I know I'm not the first to lose a pet unexpectedly but it's new and raw to me. My dog prior to Mags was a beautiful Golden Retriever named Annie that lived an extremely long life of 16 1/2 years, finally requiring my compassionate decision to let her go. That was much easier than what happened with Mags because it made sense; Nothing makes sense right now as to why Mags passed so quickly. I hope you will understand my pain and suffer my babbling as I try to reach out and share in order to heal.
Mags was born at a disadvantage rescued from being tossed into a river with his litter mates. He has always had nothing but love in his heart though his early energies were misdirected and was considered somewhat of a goof until I had the serendipitous opportunity to enter his life. It was shortly after my Golden Annie had passed and I was not looking for a replacement but instead he found me. Belonging to my now ex, he instantly ignored her and became attached to me. So much so, that during his obedience class lessons with her, he would ignore others and commands to stare directly at me from across the large indoor arena. When my relationship ended with my ex, it was a foregone conclusion that he would come with me. Since then he developed into a well-behaved, well-loved character.
Being a buddy and not a trial dog he still followed hand signals and knew to stop as a car passed by on our daily walks. Basic commands such as heeling were remedial to him and he enjoyed more advanced skills such as running circles around me in a game of tag initiated by a look or gesture from me or him. People were always amazed how well trained he was but to me it was just a common respect we had for one another that made him want to follow direction.
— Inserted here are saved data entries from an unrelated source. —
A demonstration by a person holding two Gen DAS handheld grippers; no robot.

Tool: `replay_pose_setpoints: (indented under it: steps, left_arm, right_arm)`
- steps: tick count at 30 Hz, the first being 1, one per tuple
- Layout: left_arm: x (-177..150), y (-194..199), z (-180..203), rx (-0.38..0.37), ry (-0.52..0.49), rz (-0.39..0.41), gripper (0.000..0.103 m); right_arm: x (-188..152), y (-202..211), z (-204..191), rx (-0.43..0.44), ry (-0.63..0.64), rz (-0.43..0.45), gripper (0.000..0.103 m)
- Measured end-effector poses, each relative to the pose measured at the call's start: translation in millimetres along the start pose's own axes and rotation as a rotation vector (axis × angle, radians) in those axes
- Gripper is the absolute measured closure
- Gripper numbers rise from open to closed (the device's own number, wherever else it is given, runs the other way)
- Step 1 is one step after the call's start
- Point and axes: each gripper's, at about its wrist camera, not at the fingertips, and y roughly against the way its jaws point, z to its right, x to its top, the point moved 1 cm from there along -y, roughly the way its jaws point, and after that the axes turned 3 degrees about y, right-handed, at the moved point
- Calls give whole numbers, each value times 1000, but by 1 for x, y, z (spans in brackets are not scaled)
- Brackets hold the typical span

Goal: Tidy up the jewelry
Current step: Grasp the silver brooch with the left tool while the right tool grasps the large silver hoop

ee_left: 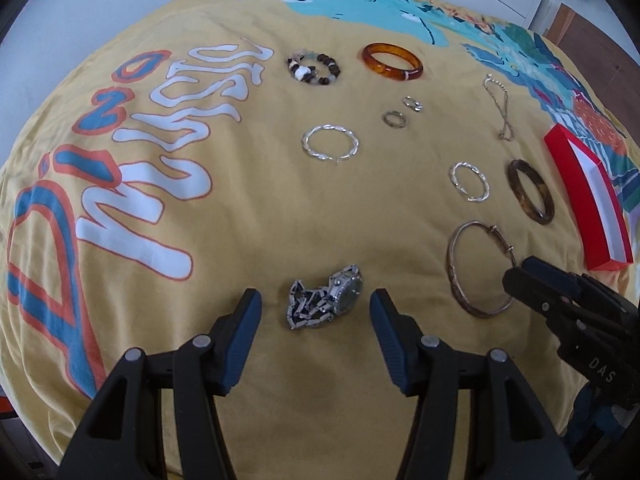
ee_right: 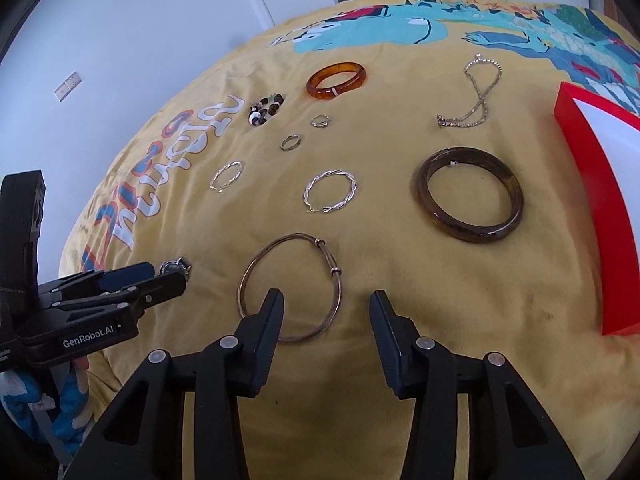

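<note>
A silver watch (ee_left: pixel 342 294) with a crumpled link band lies on the yellow printed blanket (ee_left: pixel 240 208), between the fingertips of my left gripper (ee_left: pixel 316 308). That gripper is open and its pads stand clear of the watch on both sides. My right gripper (ee_right: pixel 326 300) is open over a thin metal bangle (ee_right: pixel 298 236). The bangle's right arc runs between the two fingers, and the left finger covers part of the loop. In the right wrist view the left gripper (ee_right: pixel 160 276) hides most of the watch (ee_right: pixel 176 268).
Spread farther back on the blanket are a dark tortoiseshell bangle (ee_right: pixel 472 238), an amber bangle (ee_right: pixel 332 92), two twisted silver hoops (ee_right: pixel 330 192), two small rings (ee_right: pixel 290 142), a beaded bracelet (ee_right: pixel 266 110) and a chain (ee_right: pixel 472 96). A red box (ee_right: pixel 580 184) sits at the right edge.
</note>
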Motion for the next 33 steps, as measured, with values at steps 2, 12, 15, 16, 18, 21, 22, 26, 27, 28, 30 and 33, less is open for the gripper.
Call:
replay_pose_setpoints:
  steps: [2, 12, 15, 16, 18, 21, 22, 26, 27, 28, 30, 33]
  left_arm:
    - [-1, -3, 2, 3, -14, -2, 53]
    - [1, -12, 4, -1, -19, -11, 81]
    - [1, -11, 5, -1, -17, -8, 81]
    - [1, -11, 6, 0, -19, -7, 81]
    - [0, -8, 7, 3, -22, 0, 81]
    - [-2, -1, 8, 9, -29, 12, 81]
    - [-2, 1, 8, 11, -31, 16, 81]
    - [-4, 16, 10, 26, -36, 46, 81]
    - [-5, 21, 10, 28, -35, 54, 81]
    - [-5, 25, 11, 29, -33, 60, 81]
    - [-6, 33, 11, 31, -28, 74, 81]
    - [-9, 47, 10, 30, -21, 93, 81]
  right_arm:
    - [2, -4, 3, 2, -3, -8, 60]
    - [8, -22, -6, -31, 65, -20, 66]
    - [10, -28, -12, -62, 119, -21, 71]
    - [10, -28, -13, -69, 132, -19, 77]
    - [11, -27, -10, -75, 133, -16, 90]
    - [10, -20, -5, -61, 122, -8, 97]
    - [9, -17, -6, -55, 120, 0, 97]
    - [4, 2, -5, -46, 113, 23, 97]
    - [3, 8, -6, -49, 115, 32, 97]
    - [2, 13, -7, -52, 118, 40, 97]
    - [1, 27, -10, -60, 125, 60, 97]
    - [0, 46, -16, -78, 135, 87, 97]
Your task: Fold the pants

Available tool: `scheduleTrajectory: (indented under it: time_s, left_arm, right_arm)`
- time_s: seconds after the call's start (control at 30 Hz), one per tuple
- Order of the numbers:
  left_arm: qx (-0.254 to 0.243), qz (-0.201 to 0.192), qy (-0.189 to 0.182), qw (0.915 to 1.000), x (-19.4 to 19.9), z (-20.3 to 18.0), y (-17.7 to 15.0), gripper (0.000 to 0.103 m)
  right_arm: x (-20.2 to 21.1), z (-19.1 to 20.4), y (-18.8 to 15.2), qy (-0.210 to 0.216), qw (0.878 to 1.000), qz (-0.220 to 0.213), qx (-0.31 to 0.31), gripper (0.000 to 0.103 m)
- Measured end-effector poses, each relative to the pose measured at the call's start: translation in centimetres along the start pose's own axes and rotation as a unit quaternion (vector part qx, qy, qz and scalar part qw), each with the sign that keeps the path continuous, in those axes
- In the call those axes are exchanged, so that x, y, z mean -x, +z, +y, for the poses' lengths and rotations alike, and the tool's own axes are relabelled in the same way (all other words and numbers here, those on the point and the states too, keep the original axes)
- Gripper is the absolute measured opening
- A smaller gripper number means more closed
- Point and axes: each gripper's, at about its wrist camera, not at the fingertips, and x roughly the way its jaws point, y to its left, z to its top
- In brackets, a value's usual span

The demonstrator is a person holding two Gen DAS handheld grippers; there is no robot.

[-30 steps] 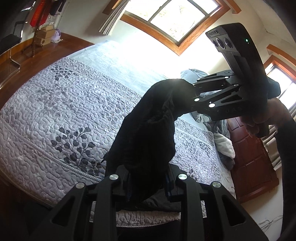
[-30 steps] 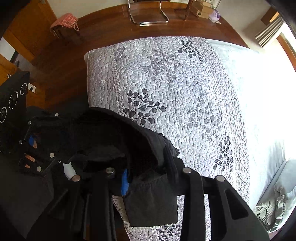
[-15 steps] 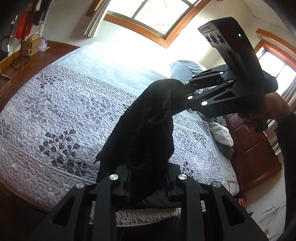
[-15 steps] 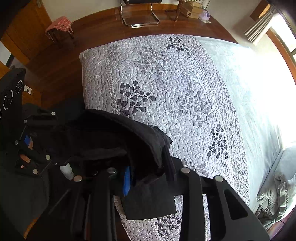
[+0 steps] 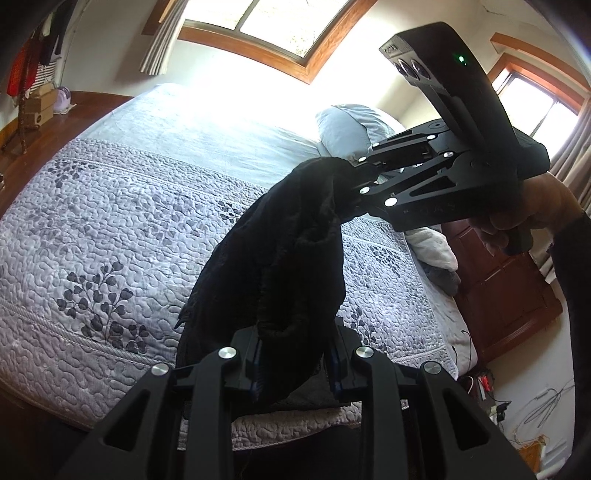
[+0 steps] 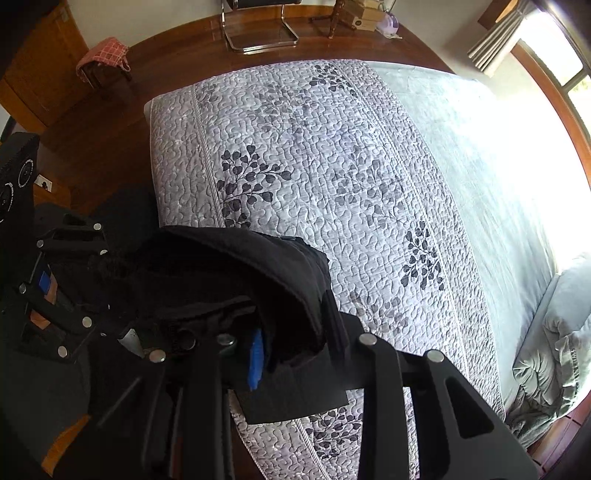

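Note:
Black pants [image 5: 284,258] hang bunched in the air between my two grippers, above the near edge of the bed. My left gripper [image 5: 295,365] is shut on one end of the pants. My right gripper [image 5: 351,184] is shut on the other end, higher and farther away. In the right wrist view the pants [image 6: 236,280] drape over my right gripper [image 6: 291,354], and the left gripper [image 6: 70,280] shows at the left, clamped on the cloth.
The bed's grey quilted leaf-print cover [image 5: 122,229] [image 6: 332,177] lies below. Pillows [image 5: 347,125] and a white cloth [image 5: 432,247] sit at the head. A wooden cabinet [image 5: 506,295] stands beside the bed. A chair [image 6: 258,26] and stool [image 6: 107,55] stand on the wooden floor.
Both grippers have moved with the pants toward the head side of the bed and a little higher. The grip on the pants is unchanged.

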Motion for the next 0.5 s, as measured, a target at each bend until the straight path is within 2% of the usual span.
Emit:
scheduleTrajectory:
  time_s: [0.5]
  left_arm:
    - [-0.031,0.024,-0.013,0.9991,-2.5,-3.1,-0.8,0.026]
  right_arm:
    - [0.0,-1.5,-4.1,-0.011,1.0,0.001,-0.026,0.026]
He was showing off. Having fun.
One of the best memories I'll carry with me is how he would 'sneak' away to visit his girlfriend Border Collie down the road named Haika thinking I didn't notice. He would always limit the trip to his destination and return on his own after he was done visiting. Once in a while I would stop him as he was about to slip onto his secret trail through the woods. I would say 'you better stay here young man'. Most times he would change his direction of travel as if that's what he planned. Once, he considered my threat and then bolt away anyway! Obstinate and endearing would be a good way to describe his personality. Asking for forgiveness was easier to him than asking for permission and I loved him for it.
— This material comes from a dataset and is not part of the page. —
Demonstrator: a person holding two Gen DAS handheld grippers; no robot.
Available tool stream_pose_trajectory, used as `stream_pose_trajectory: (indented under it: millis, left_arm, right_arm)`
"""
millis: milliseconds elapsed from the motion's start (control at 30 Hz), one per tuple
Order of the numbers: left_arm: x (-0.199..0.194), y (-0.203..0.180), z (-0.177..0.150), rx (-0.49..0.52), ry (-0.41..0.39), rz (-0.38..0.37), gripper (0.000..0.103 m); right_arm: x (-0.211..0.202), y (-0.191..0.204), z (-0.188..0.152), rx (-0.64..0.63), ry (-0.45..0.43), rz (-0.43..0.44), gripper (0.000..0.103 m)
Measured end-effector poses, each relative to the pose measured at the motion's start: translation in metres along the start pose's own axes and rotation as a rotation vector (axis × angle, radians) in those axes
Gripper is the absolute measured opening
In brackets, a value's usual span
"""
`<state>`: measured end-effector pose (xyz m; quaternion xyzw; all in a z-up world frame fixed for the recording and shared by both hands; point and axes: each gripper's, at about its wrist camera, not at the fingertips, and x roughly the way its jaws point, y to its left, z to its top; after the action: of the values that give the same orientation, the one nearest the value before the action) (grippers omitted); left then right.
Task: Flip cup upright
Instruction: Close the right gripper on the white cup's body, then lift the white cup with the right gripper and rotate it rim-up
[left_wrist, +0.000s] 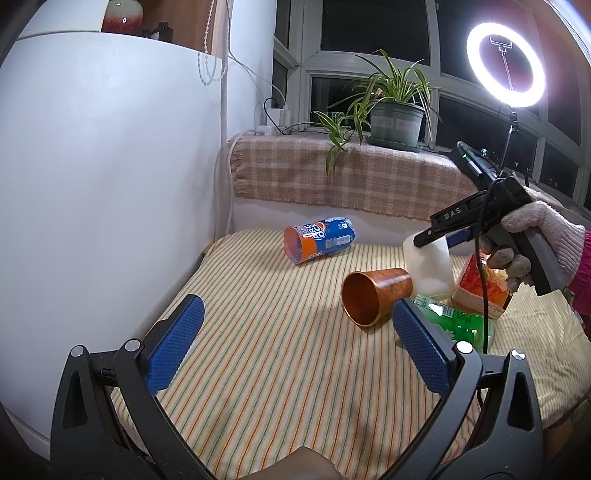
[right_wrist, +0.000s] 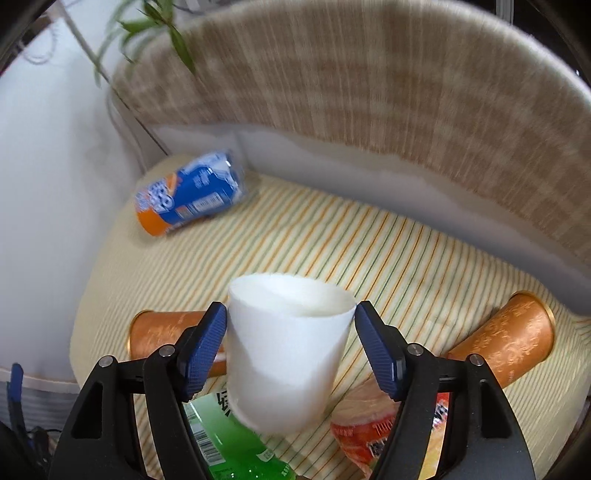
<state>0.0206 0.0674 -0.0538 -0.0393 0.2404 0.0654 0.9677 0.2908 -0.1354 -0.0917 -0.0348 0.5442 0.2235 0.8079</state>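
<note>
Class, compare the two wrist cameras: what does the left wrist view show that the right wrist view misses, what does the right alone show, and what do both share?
Only the left wrist view shows the ring light, the plant pot and the gloved hand.

Only the right wrist view shows a second copper cup, lying at far right.

Both show the white cup between the right gripper fingers, a copper cup on its side, the blue can, the green bottle and the striped cloth.

From the left wrist we look low across the striped cloth (left_wrist: 266, 350) toward the window (left_wrist: 373, 26). From the right wrist we look steeply down, close over a white cup (right_wrist: 284, 354); somewhat blurred. Both views share the blue can (left_wrist: 319, 239) (right_wrist: 188, 192).
</note>
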Motion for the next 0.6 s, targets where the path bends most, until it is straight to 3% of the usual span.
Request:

I work alone out of the house designing architecture. I'm on some land and fairly isolated from the world so his presence, energy and companionship was quite important to me. We became fairly codependent upon one another. Structure and routine was important to him and he kept me on my toes reminding me if I was late with his feedings or hadn't taken him on his daily walk. He would be willing to allow me to work for only so long and then he reminded me that he was also in the house and needed some attention. He gave my life purpose and responsibility. I don't like not feeling that anymore.
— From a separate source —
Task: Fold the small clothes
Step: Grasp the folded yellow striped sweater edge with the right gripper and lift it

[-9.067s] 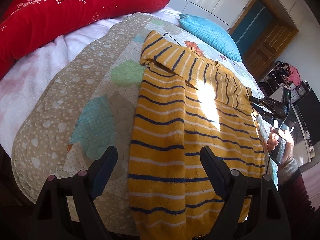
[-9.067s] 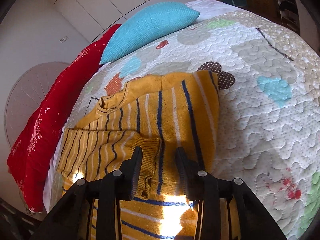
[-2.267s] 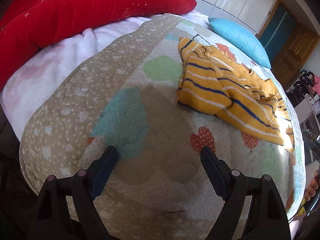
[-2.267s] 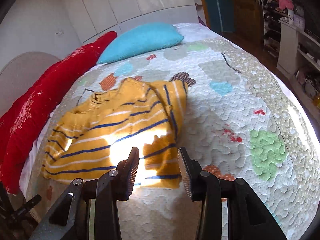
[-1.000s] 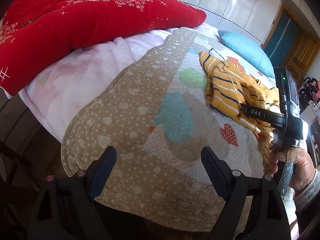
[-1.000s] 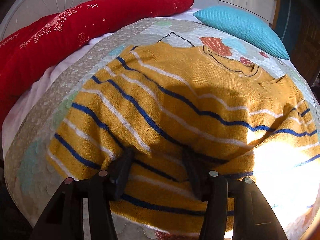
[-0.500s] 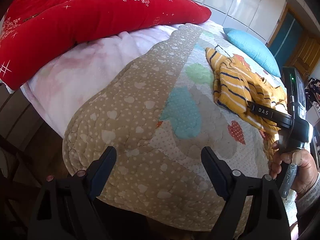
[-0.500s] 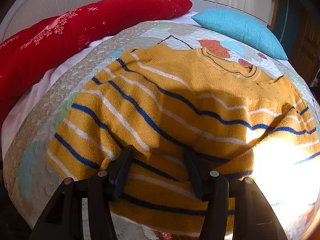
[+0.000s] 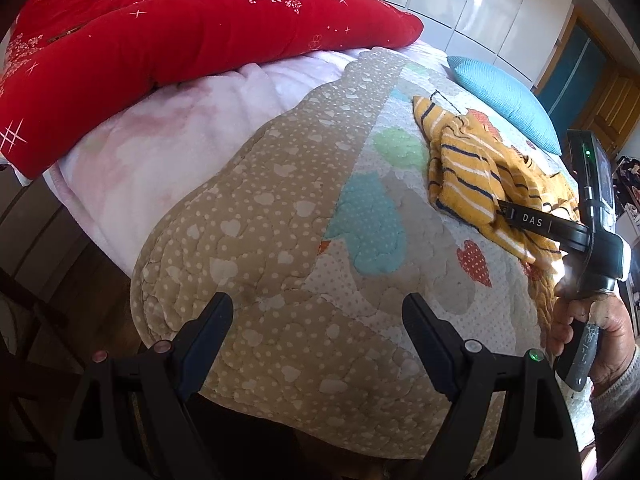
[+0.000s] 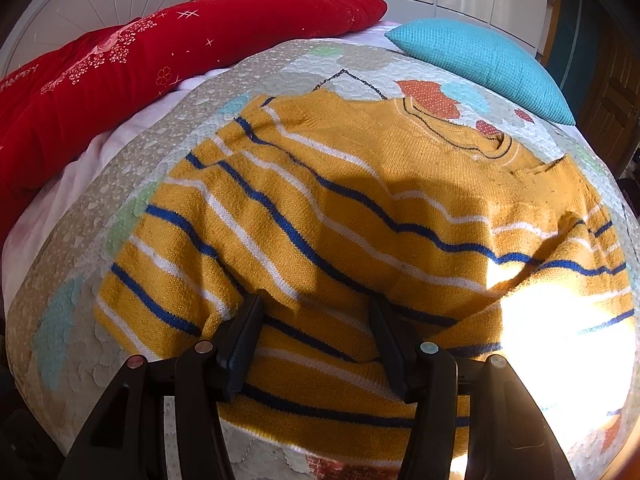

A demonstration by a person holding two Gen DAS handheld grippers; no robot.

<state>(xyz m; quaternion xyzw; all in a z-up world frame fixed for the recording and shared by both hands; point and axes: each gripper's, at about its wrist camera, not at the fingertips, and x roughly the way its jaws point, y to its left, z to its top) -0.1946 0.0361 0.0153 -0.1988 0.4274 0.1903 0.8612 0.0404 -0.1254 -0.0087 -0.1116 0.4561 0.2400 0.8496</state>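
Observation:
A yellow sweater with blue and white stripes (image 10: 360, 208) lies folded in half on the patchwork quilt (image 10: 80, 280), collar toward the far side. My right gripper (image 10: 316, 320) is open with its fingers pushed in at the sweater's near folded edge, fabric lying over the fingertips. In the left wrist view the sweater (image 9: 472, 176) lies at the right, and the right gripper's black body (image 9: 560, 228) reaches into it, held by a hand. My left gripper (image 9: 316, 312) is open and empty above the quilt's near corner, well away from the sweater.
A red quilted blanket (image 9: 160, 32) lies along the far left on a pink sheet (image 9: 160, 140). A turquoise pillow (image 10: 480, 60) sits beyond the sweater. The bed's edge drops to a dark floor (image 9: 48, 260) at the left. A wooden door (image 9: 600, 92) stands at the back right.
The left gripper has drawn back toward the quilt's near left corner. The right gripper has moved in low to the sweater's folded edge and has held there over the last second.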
Late on the 4th we came back from riding in the truck and he was panting heavily. He was unaffected by fireworks so I thought it was just the heat and his age. He plopped inside the door by his water bowl but didn't drink which is unusual for him. He eventually drank some water but the breathing continued. I talked to him, pet his favorite spots and eventually the breathing slowed some. By bedtime he was better and I went to bed. In the morning I found him responsive but breathing heavily again. He moved from spot to spot but didn't seem to be comfortable. I went on the internet searching for possible causes, etc. He was always healthy with no ailments so I wasn't sure what to look for. When I went to be with him again, he seemed different. He was somewhat distant in his stare and wasn't blinking as often. I tried to help him up but realized I needed to pick him up instead. I held him. I kissed him. I told him how much I loved him and everything would be alright. I stroked him and he pushed his head closer to my neck and shoulder. Then he was just gone. Placing him on the floor in disbelief, he gasped two times briefly, reflexively. I broke down and wept over his body, holding him tightly and apologizing to him over and over, feeling responsible somehow for what had just transpired. I plead with him to not leave me. There was nothing that could be done. It all transpired in around just 2 hours.
I took him to be cremated, not wishing to put him (or me) through an expensive necropsy knowing it probably doesn't matter. He was nearly 14. His poor heart had just worn out. Now I struggle with the silence and lack of energy that have replaced his spirit. He's not here crowding me out of bed or laying his head on my foot as I work at my desk or watch TV. I don't have to check on him during the day to see how he's doing or check to see if he needs to go outside. His food sits in it's bag. His bowls which were a fixture on my floor now sit clean and unused on the counter, stacked together. It's all wrong. It doesn't make any sense. Why did this happen to him? It wasn't his time. He was going to outlive Annie's time. He ate carrots and fresh vegetables and no table food. His food was grain free and salmon so he didn't get hot spots. He had so many friends that are suffering nearly as much as I. Why does it hurt so much?
If you made it this far, I thank you for listening. There is no one here to talk with. That was Mag's role. He was a great listener. He was a great everything.